The core logic of handleDrain is straightforward: we parse and classify the raw logs into rows to insert. If we only want AI related rows, we filter out everything else. If any rows are still left we insert those rows.
const AI_ONLY = (process.env.AI_ONLY ?? "false").toLowerCase() === "true";
const rows = parseAndClassify(rawBody);
const toInsert = AI_ONLY ? rows.filter((r) => r.ai_category !== null) : rows;
if (toInsert.length === 0) {
return { status: 200, body: `ok 0 of ${rows.length}` };
}
try {
await insertRows(toInsert);
} catch (err) { ... }
The crucial part of course is the parsing and classifying. Again, you can see the full logic in our example repo, but I'll highlight a few things.
const rows = [];
for (const item of items) {
if (shouldSkipPath(path)) {
continue;
}
const userAgent = pickString(line, [
"proxy.userAgent",
"userAgent",
"request.headers.user-agent",
]);
const category = classify(userAgent);
rows.push({
event_id: asString(line.id),
received_at: now,
event_ts: eventTs,
event_hour: new Date(Math.floor(eventTs.getTime() / 3_600_000) * 3_600_000),
project_id: asString(line.projectId),
deployment_id: asString(line.deploymentId),
source: asString(line.source),
host: pickString(line, ["proxy.host", "host"]),
path,
method: pickString(line, ["proxy.method", "method"]),
status_code: pickNumber(line, ["proxy.statusCode", "statusCode"]),
user_agent: userAgent,
referer,
client_ip: anonymizeIp(pickString(line, ["proxy.clientIp", "clientIp"])),
region: asString(line.region),
request_id: pickString(line, ["proxy.requestId", "requestId"]),
ai_category: category,
ai_name: name,
raw: JSON.stringify(line),
});
}
The actual inserting of rows happens in db.ts. This makes sure the database and tables exist, a connection is ready, and then inserts the remaining rows into MotherDuck.

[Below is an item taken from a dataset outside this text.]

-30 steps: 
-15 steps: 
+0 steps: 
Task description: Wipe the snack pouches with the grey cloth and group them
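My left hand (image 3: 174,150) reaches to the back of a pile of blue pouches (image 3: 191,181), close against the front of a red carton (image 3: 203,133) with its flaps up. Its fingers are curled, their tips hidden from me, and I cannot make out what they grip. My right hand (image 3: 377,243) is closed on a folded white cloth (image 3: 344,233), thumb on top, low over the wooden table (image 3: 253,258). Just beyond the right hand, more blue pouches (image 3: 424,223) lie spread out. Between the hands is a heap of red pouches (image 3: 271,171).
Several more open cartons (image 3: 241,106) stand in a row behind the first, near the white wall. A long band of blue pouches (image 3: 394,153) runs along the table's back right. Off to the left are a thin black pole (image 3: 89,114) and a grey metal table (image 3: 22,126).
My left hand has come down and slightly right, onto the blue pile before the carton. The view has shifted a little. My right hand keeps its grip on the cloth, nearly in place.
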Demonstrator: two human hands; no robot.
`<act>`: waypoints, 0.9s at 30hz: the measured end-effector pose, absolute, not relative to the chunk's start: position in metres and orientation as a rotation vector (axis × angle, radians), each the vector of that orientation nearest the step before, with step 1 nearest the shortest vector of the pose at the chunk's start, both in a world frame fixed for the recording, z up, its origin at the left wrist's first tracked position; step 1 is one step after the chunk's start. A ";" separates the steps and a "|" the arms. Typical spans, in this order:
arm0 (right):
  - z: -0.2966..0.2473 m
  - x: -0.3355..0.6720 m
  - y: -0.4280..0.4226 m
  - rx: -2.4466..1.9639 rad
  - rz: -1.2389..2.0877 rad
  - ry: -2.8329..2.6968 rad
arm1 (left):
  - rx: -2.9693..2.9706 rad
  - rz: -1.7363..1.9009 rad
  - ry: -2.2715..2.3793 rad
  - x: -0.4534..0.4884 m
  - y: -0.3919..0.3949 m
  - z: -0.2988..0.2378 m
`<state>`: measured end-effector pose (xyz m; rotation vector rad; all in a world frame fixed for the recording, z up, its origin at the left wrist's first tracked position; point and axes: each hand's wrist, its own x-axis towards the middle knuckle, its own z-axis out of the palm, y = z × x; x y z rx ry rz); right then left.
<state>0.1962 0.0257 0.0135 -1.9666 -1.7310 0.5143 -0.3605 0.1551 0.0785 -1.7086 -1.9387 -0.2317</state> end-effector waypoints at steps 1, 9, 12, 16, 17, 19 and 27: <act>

A quick note and some best practices around writing to MotherDuck. In general doing single row inserts into MotherDuck (or DuckDB) is bad practice. The good thing is that Vercel already batches logs when possible so we insert more rows at the same time. Depending on how much traffic you get to your site sometimes only one row will be available though and it's fine to write that row. Once you get to higher and higher volumes it might be worth switching to Ducklake, where data will first be written to your data lake as small files and then later compacted to more efficient file sizes.